Por Emir Sader   ***

Nunca el destino de una persona se ha identificado, de forma tan estrecha, con el destino de Brasil. Ya no basta con la trayectoria de vida de Lula, con el apellido Silva, pequeño pobre del interior del nordeste brasileño, expulsado por la sequía hacia el sur, lustrabotas, que llega a ser obrero. No basta con que Lula se haya vuelto el mejor presidente de la historia del país, que dejó el gobierno con 74% de apoyo. No basta con todo eso, ahora Lula refleja la situación misma de Brasil.

Todos sabíamos que del destino de Lula dependería el destino de Brasil. Que Lula libre significaría su candidatura a presidente, su victoria en primera vuelta y de nuevo presidente del país. La derecha también lo sabia. De ahí que inventó un proceso sin ningún fundamento, y quitó la presunción constitucional de inocencia, lo ha metido en la cárcel, le ha negado el hábeas corpus, le ha quitado el derecho a participar de las elecciones, hasta de dar entrevistas y declaraciones públicas, para que alguien de la (extrema) derecha fuera elegido en su lugar.

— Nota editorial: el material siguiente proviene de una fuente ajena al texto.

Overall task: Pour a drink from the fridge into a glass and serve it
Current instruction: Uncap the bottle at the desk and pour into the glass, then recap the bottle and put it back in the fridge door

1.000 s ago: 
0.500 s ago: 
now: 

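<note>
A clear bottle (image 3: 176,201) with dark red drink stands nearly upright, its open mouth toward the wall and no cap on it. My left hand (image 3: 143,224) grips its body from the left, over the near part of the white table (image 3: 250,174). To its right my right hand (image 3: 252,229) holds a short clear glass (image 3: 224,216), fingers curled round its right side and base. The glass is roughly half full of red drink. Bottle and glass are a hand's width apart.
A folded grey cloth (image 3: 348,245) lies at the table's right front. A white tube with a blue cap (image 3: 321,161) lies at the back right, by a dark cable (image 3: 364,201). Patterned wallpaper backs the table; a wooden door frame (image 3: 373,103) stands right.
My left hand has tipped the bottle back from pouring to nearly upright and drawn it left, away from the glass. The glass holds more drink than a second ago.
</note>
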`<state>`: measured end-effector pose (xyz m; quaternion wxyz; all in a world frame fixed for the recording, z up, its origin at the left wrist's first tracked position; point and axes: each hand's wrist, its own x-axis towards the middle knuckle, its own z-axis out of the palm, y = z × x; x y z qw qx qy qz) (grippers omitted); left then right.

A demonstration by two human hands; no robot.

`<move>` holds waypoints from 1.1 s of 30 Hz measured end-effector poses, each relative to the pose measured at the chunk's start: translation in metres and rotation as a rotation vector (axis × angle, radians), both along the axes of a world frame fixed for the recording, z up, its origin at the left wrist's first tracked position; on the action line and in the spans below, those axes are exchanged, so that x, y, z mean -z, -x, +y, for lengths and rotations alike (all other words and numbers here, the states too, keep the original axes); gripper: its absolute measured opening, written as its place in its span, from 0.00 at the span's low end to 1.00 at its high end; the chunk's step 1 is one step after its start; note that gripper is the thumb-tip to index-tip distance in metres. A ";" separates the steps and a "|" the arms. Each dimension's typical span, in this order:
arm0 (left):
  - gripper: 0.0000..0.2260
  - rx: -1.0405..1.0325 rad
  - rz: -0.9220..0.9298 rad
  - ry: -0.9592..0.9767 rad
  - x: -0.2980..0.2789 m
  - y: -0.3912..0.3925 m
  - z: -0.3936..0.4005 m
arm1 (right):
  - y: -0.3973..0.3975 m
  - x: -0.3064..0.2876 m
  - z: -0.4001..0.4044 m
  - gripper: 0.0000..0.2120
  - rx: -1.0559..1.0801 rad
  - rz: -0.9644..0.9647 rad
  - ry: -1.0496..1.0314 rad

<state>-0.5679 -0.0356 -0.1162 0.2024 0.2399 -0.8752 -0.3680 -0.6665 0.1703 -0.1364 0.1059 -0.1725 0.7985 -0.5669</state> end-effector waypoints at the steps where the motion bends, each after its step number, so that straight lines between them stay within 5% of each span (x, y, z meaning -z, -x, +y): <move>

Lula vive una situación similar a la Brasil y del pueblo brasileño, de lo que él tiene plena conciencia y lo dice.
Sin respaldo alguno del Poder Judicial, con un nuevo proceso y una nueva condena en camino, obligado a tener que sufrir que el juez que ha fabricado todo ello se vuelva ministro de justicia, Lula se siente tan desamparado como el pueblo brasileño.

Los brasileños sufren, en grado máximo, la falta de protección de sus derechos, de su empleo formal, de su salario mínimamente digno, de su escuela pública, de su servicio público de salud. Sufren tener que convivir con un gobierno que le quita el servicio de médicos cubanos, que se entrega absolutamente a las manos de Estados Unidos, que tiene ministros que dan vergüenza a los brasileños y hacen el ridículo.

El presidente electo escoge lo peor de cada sector para componer su gobierno, no le importa ni las advertencias de China o de Rusia sobre los efectos económicos adversos que las posiciones de Brasil tendrá con socios  importantes, como esos países, además de todo el mundo árabe. Como ha prestado un servicio inestimable a los grandes empresarios, a los medios, de impedir la victoria electoral del PT, se siente con el derecho de decir y de hacer lo que le dé la gana, como si no dependiera de nadie. Como si administrara una hacienda, sin contrapesos. Por ello hace anuncios y después recula, lo que más ha hecho hasta ahora.

Nadie tiene idea de lo que será Brasil en manos de gente así.
Como nadie tiene idea de lo que será el destino de Lula en manos de gente así. Lula fue interrogado días atrás por la jueza sustituta de Moro, nombrada por él, que ha reproducido su misma prepotencia. Gente sin ninguna calificación se siente orgullosa de practicar la arbitrariedad en contra del líder político brasileño más importante, que cuenta con el apoyo mayoritario del pueblo.

Pero, ¿qué es esto frente al poder de judicialización de la política, que se ha reivindicado sin límites el Poder Judicial brasileño, algunos activamente, otros por el silencio cobarde y miedoso? No hay limites para ello. Han cambiado la historia de Brasil, expropiando del pueblo brasileño el derecho de decidir sus destinos bajo el liderazgo de Lula.

Es una situación nueva. La izquierda tiene que enfrentar ese escollo hacia la democratización del Poder Judicial. Además de enfrentar campañas electorales fundadas en noticias falsas y en su propagación por millones de robots. Son nuevos desafíos, pero hay que enfrentarlos, porque el ensanchamiento de los espacios democráticos es la única vía de la izquierda.

De eso depende el regreso de los gobiernos progresistas en Latinoamérica, porque está claro que la situación de Lula prefigura la de Cristina, de Rafael Correa, de Petro. En Brasil, el destino de Lula está  indisolublemente ligado al destino del país. Lula preso, condenado, sin ningún tipo de respaldo jurídico, vive una situación similar a la del pueblo brasileño. Su lucha de resistencia es similar a la lucha de todos los brasileños.